> _WHAT THIS TASK INVOLVES_
Return the lines below that contain "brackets".

> _Collected data_
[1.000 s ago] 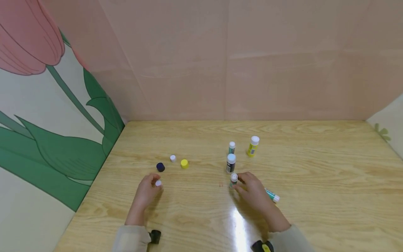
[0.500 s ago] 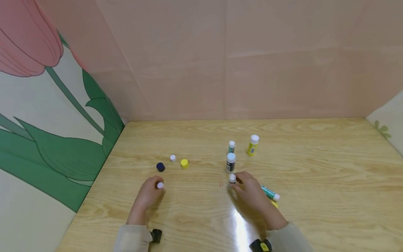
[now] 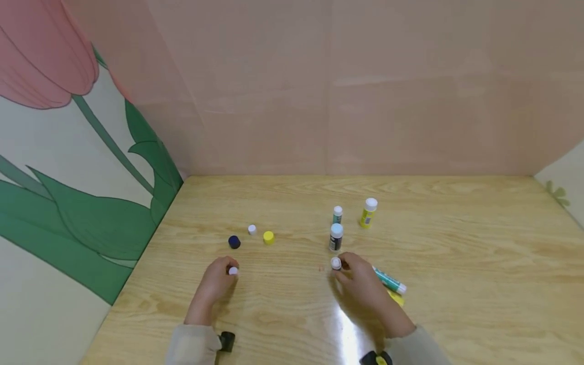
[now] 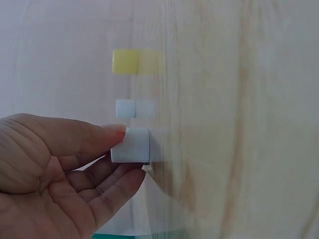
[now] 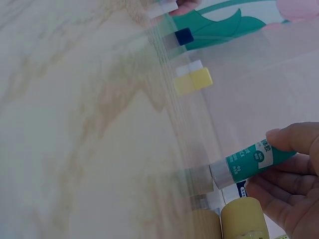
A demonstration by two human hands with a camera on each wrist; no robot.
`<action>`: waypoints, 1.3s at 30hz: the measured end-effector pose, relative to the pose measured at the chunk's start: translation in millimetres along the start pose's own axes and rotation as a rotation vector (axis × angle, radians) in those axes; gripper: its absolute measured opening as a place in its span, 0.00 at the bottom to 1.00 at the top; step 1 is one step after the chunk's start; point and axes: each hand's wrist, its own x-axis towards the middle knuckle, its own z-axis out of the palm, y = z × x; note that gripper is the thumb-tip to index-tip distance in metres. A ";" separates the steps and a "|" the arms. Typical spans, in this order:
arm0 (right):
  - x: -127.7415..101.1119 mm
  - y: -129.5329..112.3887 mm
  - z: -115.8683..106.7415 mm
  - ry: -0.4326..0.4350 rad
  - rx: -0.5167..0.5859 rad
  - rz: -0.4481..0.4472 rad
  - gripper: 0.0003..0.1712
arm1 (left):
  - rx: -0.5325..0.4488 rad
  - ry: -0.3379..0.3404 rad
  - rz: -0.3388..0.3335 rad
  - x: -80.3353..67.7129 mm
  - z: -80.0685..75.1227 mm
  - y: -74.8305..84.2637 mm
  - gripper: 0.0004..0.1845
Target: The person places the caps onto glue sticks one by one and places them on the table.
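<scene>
My left hand (image 3: 216, 280) pinches a white cap (image 4: 132, 145) between thumb and fingers, low at the tabletop. In my right hand (image 3: 362, 280) is a green glue stick (image 5: 246, 163), gripped by thumb and fingers around its upper label area; its pale base end (image 5: 222, 173) is close to the table. From the head view mostly its round white top (image 3: 335, 263) shows. Just behind it stands a dark-labelled glue stick (image 3: 335, 238) with a white cap. Beyond the left hand lie a dark blue cap (image 3: 234, 242), a small white cap (image 3: 252, 229) and a yellow cap (image 3: 268, 238).
Farther back stand a small green glue stick (image 3: 337, 215) and a yellow glue stick (image 3: 368, 213). Beside the right wrist lies a teal glue stick (image 3: 390, 280), with a yellow cylinder (image 3: 396, 297) partly hidden by the arm. A wall rises behind the wooden table (image 3: 292, 314).
The right hand's glue stick has shifted slightly left and toward me, its top turned more to the head camera. My left hand has moved slightly right and nearer with the white cap.
</scene>
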 end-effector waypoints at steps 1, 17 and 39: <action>-0.7 0.0 0.0 0.002 0.002 -0.005 0.09 | 0.004 -0.004 -0.003 0.2 0.6 0.4 0.09; -10.5 -0.2 0.0 0.019 0.041 -0.026 0.09 | 0.030 0.005 0.034 -2.3 0.7 6.8 0.07; -18.9 -11.1 -7.5 0.042 0.041 -0.138 0.13 | -0.193 0.098 0.013 -14.8 3.2 34.5 0.11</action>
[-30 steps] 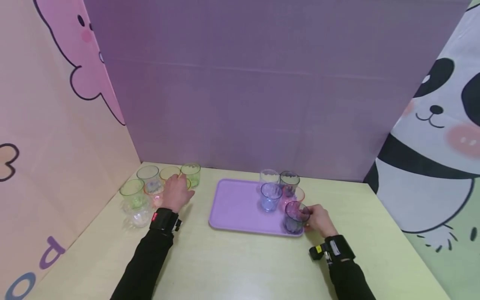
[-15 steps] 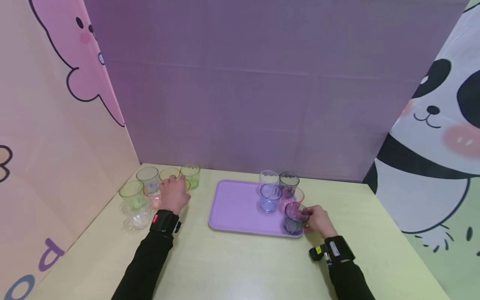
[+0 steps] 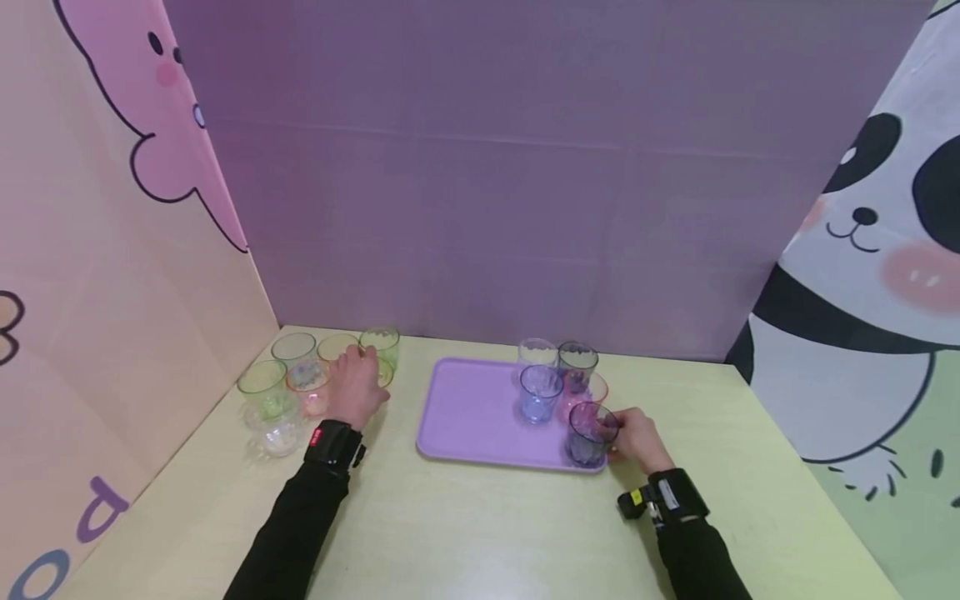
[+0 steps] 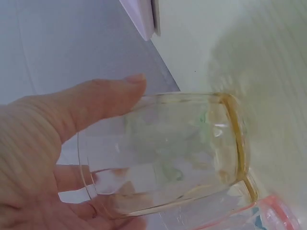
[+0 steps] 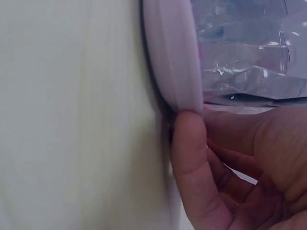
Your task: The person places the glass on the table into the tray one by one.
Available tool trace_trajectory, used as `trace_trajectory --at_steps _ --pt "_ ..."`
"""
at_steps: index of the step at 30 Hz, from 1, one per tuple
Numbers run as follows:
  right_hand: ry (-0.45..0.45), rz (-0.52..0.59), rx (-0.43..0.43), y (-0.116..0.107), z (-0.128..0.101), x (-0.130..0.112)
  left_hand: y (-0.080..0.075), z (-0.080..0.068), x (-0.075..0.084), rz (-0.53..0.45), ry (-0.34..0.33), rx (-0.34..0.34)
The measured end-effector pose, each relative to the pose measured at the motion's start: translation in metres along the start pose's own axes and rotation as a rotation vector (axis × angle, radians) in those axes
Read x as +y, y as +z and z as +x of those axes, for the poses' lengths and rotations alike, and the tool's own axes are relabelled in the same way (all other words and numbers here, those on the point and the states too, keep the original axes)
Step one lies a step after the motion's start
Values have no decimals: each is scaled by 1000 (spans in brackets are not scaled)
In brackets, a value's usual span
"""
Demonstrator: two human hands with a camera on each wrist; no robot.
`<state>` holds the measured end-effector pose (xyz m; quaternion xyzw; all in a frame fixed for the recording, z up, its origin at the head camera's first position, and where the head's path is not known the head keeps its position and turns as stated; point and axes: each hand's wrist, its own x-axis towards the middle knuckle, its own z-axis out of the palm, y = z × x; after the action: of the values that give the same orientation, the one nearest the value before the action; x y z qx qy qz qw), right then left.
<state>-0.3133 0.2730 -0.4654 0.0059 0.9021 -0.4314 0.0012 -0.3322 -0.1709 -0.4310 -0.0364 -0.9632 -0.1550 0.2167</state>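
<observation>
My left hand (image 3: 356, 386) grips a yellow-tinted drinking glass (image 4: 177, 153), thumb on one side and fingers on the other. In the left wrist view its amber base is close over the table. My right hand (image 3: 640, 439) pinches the rim of the purple tray (image 3: 472, 417) at its near right corner. A smoky grey glass (image 3: 590, 442) stands upright at that corner, right beside the fingers. On the tray's right half are also a blue glass (image 3: 540, 400), a pink glass (image 3: 597, 388), a dark-rimmed glass (image 3: 578, 358) and a clear glass (image 3: 537, 354).
Left of the tray, more glasses crowd together: a green one (image 3: 381, 342), another yellow one (image 3: 337, 343), a bluish one (image 3: 296, 350), a red-rimmed one (image 3: 309, 392), a second green one (image 3: 264, 383) and a clear one (image 3: 279, 435). A purple backdrop (image 3: 465, 208) rises behind the table.
The left hand, with the yellow glass, has shifted slightly right, and more of the glass shows beside its fingers. My right hand and the tray hold their place.
</observation>
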Motion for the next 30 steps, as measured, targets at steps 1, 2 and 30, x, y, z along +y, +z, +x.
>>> trace_trajectory --at_steps 1,2,30 --pt "-3 1 -4 0 0 0 1 0 0 -22 1 -8" --pt "1 2 -4 0 0 0 1 0 1 -44 1 -16" --pt "34 -9 -3 -1 -1 -3 10 -1 14 -301 -50 -75"
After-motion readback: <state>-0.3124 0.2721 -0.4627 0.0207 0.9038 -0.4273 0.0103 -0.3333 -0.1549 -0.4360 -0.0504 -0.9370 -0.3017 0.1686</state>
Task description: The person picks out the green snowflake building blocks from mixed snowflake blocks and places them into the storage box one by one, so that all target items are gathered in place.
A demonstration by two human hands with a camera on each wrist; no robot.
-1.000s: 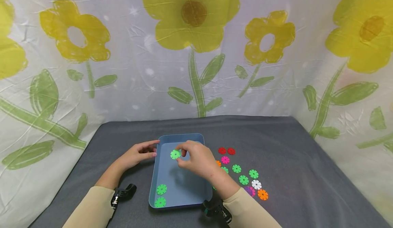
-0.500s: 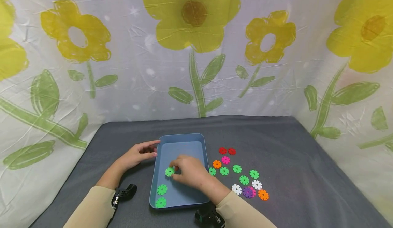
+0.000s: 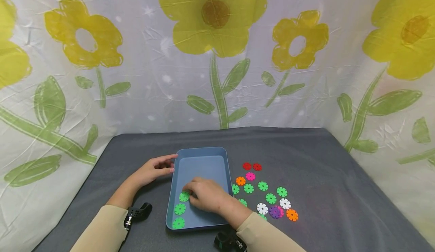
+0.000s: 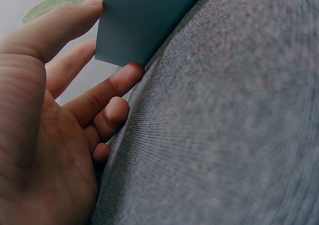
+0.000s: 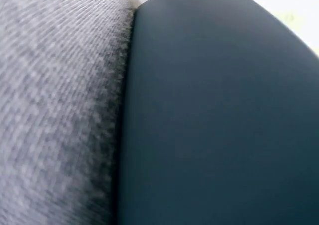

> _SOLUTION TO THIS EXERCISE_
Values have no decimals: each is scaled by 1000 (spans in brackets are not scaled)
In brackets, a value's usual span

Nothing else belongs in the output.